Which of the lines in the data mention the string "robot"? List them all.

Saved entries:

##############################

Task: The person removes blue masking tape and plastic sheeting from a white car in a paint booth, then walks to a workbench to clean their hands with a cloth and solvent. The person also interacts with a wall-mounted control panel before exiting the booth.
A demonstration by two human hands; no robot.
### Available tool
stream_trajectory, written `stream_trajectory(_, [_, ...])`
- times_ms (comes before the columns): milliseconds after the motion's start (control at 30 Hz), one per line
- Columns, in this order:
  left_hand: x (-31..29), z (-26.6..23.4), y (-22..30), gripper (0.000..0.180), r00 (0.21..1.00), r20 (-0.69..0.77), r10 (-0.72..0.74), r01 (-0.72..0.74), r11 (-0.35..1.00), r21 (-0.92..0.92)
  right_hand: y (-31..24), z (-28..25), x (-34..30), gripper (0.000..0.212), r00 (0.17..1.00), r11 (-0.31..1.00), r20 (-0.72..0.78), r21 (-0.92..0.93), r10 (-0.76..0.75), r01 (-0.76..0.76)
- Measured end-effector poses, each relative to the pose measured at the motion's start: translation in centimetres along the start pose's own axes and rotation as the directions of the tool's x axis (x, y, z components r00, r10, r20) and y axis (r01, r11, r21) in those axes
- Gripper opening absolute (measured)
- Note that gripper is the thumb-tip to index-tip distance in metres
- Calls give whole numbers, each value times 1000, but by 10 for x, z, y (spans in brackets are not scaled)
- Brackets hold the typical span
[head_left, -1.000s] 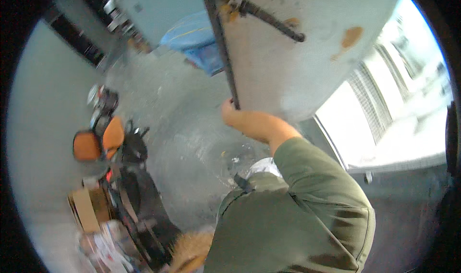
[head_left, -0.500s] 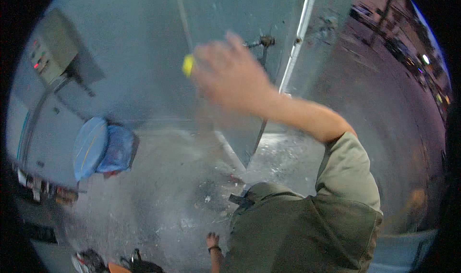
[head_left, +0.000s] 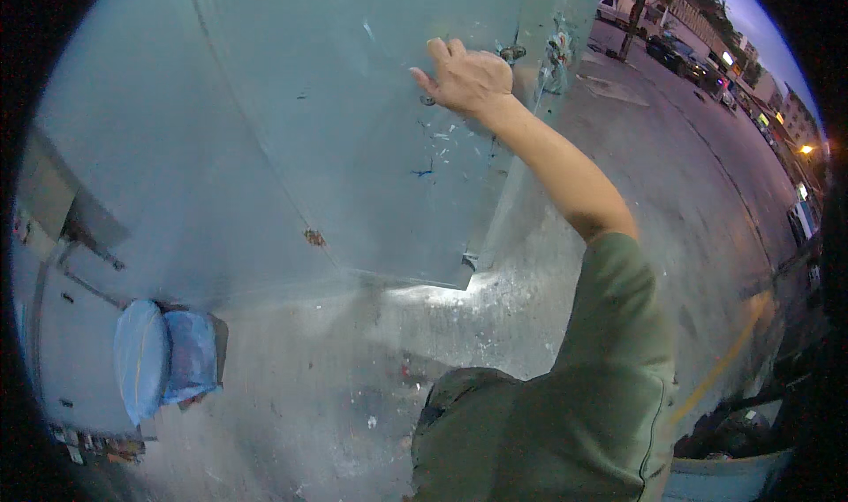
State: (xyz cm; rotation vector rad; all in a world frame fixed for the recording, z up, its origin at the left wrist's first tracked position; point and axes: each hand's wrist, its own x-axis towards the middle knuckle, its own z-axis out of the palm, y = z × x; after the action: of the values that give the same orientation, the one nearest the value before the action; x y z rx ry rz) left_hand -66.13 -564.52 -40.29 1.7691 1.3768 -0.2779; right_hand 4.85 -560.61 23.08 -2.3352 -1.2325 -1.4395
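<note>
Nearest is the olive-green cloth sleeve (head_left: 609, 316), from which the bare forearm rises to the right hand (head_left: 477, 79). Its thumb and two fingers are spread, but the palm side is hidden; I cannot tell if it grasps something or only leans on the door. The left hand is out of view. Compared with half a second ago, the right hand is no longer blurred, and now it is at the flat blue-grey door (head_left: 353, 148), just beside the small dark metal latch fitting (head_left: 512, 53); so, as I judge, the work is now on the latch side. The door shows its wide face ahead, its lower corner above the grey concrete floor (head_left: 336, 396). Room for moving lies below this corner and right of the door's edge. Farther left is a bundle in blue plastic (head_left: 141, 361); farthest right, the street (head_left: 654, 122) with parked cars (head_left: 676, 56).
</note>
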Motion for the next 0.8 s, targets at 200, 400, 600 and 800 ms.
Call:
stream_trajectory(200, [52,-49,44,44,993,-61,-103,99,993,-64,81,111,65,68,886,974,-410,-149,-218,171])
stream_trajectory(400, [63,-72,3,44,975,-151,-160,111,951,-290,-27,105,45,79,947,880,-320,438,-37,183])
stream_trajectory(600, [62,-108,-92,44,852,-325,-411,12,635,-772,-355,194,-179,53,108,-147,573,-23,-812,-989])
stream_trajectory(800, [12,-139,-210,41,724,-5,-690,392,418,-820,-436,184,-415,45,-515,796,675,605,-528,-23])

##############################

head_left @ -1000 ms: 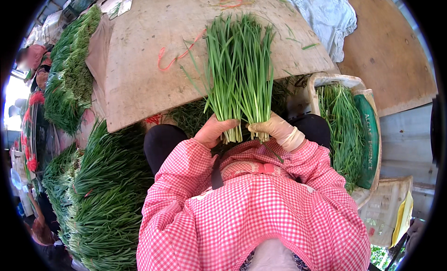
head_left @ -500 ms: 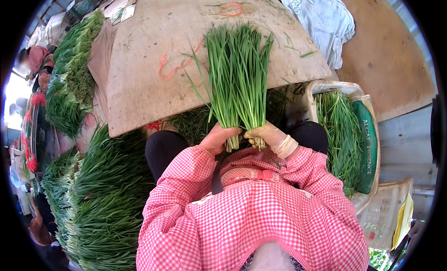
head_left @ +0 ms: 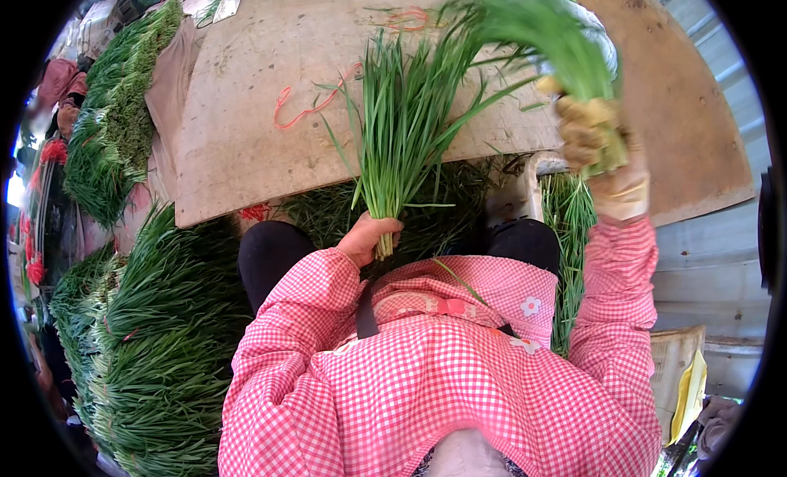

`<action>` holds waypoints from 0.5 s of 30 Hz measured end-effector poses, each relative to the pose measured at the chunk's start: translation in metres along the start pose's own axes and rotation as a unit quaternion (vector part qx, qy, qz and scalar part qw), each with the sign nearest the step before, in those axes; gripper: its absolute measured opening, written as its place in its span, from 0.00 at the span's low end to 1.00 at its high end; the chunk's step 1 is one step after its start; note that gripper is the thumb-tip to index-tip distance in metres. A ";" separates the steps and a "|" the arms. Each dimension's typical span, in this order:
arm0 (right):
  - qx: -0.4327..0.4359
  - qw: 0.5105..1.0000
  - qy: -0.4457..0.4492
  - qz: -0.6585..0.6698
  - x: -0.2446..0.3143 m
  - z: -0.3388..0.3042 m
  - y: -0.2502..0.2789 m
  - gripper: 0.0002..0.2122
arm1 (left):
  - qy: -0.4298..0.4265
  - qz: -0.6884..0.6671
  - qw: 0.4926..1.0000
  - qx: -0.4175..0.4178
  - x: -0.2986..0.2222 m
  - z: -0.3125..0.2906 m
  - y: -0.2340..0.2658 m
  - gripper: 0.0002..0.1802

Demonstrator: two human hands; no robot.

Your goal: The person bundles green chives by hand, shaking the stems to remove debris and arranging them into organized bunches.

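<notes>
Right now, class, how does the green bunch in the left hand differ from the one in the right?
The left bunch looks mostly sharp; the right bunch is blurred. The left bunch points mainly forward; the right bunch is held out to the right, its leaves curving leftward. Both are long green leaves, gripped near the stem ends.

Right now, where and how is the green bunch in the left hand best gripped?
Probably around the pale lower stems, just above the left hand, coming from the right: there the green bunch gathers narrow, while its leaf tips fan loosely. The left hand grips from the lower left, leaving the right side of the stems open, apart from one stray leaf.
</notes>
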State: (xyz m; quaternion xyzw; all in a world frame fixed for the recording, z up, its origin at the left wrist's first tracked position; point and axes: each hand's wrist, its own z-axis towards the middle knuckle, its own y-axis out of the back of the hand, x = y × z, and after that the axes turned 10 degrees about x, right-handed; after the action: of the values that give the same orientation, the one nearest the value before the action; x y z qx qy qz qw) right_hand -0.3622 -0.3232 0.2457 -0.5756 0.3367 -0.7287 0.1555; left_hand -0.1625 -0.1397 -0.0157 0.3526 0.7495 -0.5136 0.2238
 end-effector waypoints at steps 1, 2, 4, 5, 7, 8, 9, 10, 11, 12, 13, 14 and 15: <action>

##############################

**Solved exercise:**
A demonstration by two human hands; no robot.
Demonstrator: two human hands; no robot.

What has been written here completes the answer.